Posted on: 24 April 2017
Frankly speaking, a lot of Australian property owners don't know when they should hire a land surveyor simply because they have no clue about what this kind of professional does. As a property owner, chances are high that you will need the assistance of a land surveyor at some point, so you are better off knowing what kind of services they can provide.
Here is an overview of what a land surveyor's job description typically involves.
Land subdivision is one of the important jobs that land surveyors can do. Property owners may want to subdivide their land for different purposes, including developing part of the land or selling part of the land. But before the land can be divided into smaller lots, a registered land surveyor will need to be called in to establish if there are any zoning laws, easements, restrictive covenants, or any site-specific restrictions that may affect the subdivision. The surveyor will provide much-needed professional guidance through the entire subdivision process so that you do not encounter serious legal problems with your land titles in the future.

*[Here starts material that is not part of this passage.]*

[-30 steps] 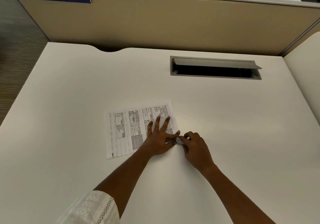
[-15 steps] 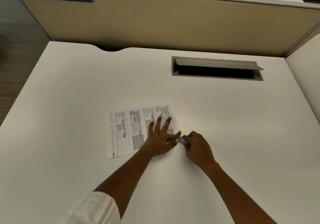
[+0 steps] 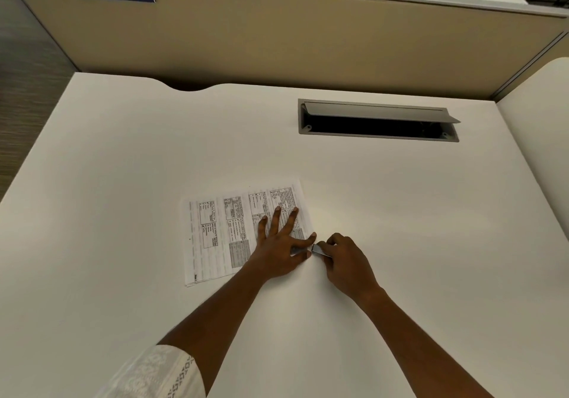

Measuring land and establishing its boundaries
When property owners want to know the location of existing boundary lines, a land surveyor can be called in to review the land title deeds along with other corroborative documentation, so as to accurately re-establish the locations of the boundaries of the land. The surveyors often do this by identifying monuments present at specific locations on the boundary line. If your area is affected by boundary changes or reforms, the surveyor will refer to the most recent data and evidence showing boundary measurements as well as the location of new monuments placed on the property to determine your new boundary lines.
Another responsibility bestowed upon a land surveyor is that of gathering and analysing data so as to map the land and create land descriptions for proposed civil engineering and construction projects. The surveyor may carry out surveys to collect vital data and deploy the use of geographic information system (GIS) software to store, manage, visualise and analyse the data. They can then produce maps using satellite photos or digital images.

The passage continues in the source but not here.